▶ **Task prompt**:
Search the records for "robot". Copy every line where it appears.

*** Opening of Information provided ***

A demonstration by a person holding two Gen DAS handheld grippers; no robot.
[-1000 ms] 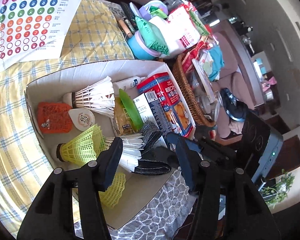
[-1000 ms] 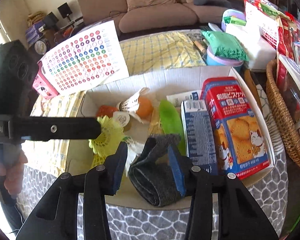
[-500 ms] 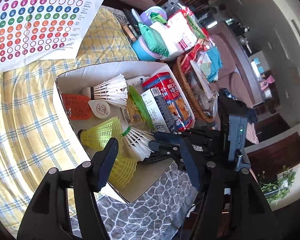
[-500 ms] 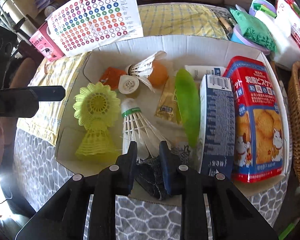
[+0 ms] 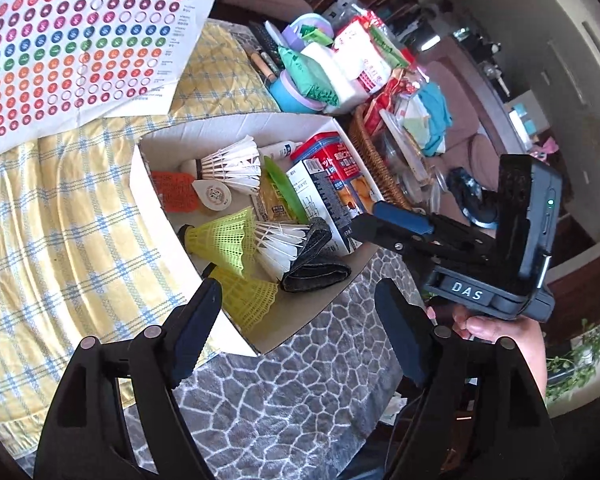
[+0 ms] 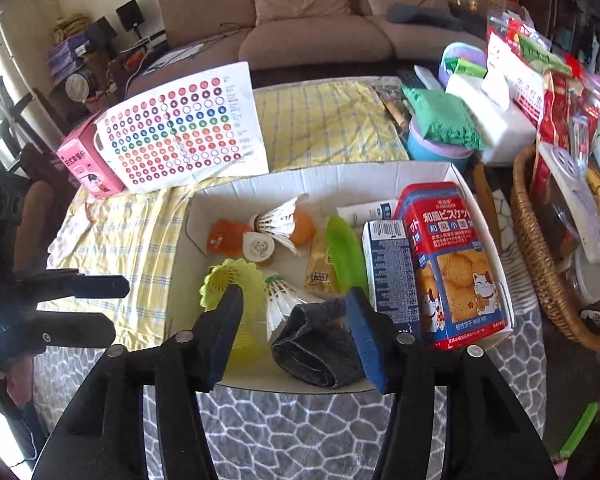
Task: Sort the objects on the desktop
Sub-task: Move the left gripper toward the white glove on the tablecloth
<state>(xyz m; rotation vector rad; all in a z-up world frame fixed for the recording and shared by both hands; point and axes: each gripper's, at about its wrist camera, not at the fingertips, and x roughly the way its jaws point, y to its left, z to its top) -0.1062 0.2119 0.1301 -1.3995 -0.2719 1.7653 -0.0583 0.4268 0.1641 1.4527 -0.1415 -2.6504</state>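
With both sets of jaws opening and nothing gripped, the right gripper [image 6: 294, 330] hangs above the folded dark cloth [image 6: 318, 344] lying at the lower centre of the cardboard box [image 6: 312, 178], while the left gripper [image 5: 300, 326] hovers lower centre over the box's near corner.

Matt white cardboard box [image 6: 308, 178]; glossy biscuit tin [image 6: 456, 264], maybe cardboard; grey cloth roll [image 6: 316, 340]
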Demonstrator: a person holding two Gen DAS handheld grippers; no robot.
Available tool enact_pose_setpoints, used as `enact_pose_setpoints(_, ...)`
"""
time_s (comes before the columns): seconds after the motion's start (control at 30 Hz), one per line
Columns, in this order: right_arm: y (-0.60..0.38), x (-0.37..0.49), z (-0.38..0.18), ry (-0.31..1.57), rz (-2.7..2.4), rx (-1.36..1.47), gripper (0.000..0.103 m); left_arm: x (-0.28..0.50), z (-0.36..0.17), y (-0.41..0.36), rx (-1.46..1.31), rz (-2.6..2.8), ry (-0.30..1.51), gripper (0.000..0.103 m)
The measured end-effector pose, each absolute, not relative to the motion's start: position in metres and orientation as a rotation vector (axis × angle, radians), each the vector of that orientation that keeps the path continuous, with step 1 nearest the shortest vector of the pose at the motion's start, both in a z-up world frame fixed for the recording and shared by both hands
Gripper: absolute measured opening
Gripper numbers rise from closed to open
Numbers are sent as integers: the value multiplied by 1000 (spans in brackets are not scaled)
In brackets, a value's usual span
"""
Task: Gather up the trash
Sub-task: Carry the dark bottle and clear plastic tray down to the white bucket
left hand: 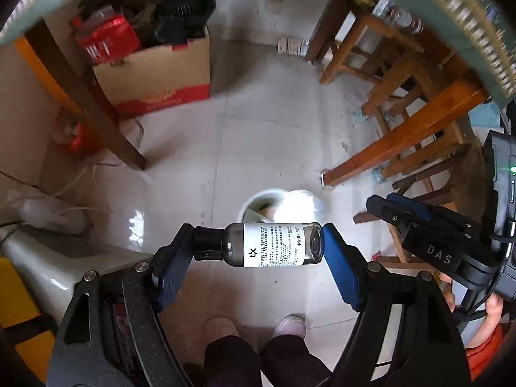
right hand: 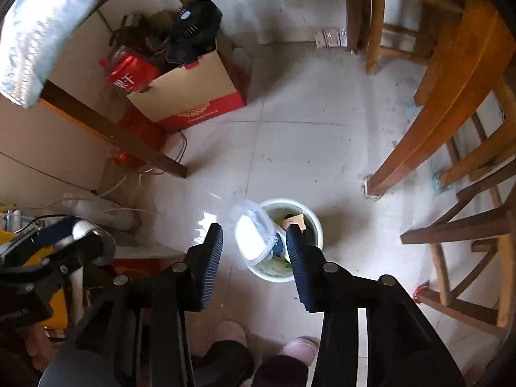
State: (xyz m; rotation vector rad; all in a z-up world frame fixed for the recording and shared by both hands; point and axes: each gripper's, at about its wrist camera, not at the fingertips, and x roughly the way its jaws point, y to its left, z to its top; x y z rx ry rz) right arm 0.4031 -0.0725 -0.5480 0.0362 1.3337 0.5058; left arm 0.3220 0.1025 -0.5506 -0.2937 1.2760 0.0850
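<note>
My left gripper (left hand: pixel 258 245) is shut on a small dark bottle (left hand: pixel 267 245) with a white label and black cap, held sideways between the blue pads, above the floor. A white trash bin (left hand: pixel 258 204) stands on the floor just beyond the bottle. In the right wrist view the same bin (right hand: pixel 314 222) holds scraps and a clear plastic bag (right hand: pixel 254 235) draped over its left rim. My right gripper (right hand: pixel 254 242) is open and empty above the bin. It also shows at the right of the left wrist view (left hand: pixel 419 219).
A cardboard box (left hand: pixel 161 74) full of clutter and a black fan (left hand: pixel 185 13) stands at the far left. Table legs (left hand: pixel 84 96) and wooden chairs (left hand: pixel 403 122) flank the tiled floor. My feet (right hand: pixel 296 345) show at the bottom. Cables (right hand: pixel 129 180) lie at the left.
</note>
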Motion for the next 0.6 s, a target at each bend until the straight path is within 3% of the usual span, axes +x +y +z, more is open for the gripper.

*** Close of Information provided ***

▶ **Task response**:
A demonstration by a person holding two Gen DAS handheld grippers; no robot.
Demonstrator: a person holding two Gen DAS handheld grippers; no robot.

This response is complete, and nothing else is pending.